Submitted by U.S. Sens. Mark Warner & Tim Kaine, and U.S. Reps. Rob Wittman, Scott Rigell, Bobby Scott and Randy Forbes
Newport News Shipbuilding (NNS), a division of Huntington Ingalls Industries (HII), made history Saturday, laying the keel for the U.S. Navy's 12th Virginia-class submarine. While this is newsworthy in and of itself, what makes the event historic is that this attack submarine, designated SSN 785, is the first in the class to be named after a person: Virginia's own former U.S. Senator John Warner.
Few people are more deserving of such a high honor.
Warner served five consecutive terms in the U.S. Senate, making him the second longest-serving senator in Virginia's history.
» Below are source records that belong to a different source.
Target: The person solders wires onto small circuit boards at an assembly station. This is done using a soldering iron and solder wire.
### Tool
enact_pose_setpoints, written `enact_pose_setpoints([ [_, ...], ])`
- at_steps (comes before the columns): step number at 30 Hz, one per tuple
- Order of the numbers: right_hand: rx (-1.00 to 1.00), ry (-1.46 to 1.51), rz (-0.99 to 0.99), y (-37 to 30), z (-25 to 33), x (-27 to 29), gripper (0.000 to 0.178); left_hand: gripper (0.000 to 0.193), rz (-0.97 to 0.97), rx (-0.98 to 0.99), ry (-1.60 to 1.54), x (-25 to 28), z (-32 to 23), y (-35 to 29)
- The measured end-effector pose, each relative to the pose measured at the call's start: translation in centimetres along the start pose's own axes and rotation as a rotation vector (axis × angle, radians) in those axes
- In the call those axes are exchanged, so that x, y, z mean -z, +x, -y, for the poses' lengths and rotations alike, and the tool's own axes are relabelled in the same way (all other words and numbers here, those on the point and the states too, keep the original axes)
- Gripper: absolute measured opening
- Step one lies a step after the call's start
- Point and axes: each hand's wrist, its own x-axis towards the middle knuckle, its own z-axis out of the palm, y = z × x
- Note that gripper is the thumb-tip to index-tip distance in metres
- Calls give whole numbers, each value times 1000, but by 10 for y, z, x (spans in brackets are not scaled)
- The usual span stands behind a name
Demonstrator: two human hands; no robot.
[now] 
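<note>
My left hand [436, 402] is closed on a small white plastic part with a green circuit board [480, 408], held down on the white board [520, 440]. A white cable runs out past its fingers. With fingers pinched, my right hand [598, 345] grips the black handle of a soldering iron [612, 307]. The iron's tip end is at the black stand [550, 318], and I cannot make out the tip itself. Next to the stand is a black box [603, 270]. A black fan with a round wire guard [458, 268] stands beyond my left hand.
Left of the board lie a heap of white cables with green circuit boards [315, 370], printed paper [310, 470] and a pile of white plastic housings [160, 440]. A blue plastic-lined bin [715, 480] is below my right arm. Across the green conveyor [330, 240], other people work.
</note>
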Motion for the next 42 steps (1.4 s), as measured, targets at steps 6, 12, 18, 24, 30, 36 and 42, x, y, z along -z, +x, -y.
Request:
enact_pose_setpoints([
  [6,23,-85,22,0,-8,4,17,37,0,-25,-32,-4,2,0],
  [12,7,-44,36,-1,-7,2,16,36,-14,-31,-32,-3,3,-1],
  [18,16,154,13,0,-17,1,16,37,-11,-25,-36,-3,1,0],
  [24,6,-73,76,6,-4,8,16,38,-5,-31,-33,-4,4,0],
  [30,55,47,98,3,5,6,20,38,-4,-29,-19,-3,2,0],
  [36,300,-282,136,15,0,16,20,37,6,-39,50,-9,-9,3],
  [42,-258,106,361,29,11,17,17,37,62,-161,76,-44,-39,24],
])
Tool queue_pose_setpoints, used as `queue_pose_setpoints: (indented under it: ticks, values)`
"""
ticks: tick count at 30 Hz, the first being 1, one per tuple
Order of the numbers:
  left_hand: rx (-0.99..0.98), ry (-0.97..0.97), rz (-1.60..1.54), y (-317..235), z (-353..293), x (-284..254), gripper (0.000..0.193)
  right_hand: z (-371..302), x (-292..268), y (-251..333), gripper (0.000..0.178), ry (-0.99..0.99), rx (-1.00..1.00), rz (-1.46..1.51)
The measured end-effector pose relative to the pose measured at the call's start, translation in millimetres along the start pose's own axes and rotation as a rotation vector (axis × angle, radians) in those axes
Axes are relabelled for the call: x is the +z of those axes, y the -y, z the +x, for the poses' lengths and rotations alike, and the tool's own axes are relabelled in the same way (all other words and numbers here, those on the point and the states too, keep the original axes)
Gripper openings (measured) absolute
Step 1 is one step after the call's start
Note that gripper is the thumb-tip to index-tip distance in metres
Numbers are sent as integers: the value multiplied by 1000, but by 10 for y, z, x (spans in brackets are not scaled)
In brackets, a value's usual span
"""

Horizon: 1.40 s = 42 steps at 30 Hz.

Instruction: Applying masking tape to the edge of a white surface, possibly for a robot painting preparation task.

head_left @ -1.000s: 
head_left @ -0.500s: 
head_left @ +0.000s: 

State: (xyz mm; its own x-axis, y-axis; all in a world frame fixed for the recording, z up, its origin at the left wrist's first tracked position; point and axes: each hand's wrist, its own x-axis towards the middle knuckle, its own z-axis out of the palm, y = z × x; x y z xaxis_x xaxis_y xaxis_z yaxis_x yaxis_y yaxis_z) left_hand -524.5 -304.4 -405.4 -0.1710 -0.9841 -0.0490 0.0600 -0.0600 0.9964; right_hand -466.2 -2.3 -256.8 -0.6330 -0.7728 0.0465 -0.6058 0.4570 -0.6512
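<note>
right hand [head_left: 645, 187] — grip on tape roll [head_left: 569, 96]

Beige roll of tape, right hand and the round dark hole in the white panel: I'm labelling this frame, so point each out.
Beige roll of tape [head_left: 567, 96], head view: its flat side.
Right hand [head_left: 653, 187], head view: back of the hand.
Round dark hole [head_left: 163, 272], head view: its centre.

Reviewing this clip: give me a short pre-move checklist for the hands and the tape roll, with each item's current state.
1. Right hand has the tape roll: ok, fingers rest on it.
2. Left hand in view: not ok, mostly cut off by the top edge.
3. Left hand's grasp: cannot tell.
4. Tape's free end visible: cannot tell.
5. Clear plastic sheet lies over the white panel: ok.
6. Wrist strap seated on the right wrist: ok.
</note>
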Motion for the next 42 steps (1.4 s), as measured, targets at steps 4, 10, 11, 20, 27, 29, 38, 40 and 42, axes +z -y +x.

His service to our country actually dates back to 1945—long before his first election in 1978—when he enlisted in the Navy at the age of 17 and served one year during World War II.
Warner returned to active duty in 1950, this time serving in the U.S. Marine Corps during the Korean War. He continued his service with the Marine Corps Reserve, ultimately reaching the rank of captain. After earning a law degree from the University of Virginia, Warner went on to serve as Assistant U.S. Attorney (1956-1960), Under Secretary of the Navy (1969-1972) and Secretary of the Navy (1972-1974).
One could say Warner's naval service has truly come full circle. Saturday's keel-laying ceremony, in addition to reminding us how quickly the four years have passed since he retired from the Senate, is also a reminder not only of how long he served, but how well.
If the keel is the structural foundation of the ship, it is not an overstatement to say Warner was the keel for the Senate. He showed time and again his willingness to reach across the aisle and compromise on difficult issues.
Of course, Sen. Warner's work on defense issues was arguably the hallmark of his tenure in the U.S. Senate. As Chairman of the Senate Armed Services Committee (SASC), he was a strong advocate for the safety and security of the United States and also for America's service men and women around the world. He was also a stalwart supporter for Virginia's military installations and defense industry. In fact, it is fitting that Warner's name is linked to a Virginia-class submarine, as he helped develop the 1997 teaming arrangement between General Dynamics Electric Boat and NNS to cooperatively build the submarines.
During Saturday's ceremony at NNS, Warner and his wife, Jeanne, chalked their initials onto a keel plate. Those chalk lines were then welded by a shipbuilder, and the keel plate will become a permanent part of the ship. Tradition holds that when Mrs. Warner fulfills her next duty as the ship's sponsor—christening the submarine with a bottle of sparkling wine— her character and personality will become a part of the ship and its crew. With a name like John Warner, we can already predict some of their many positive attributes: commitment, dependability, diplomacy and, of course, durability.
When he announced his retirement in 2007, Warner invoked Thomas Jefferson, saying: "There is a fullness of time when men should go and not occupy too long the ground to which others have the right to advance." Warner may have stepped down from public office, but when his namesake submarine is finished and joins the fleet, it will ensure that he continues to serve our country for decades to come.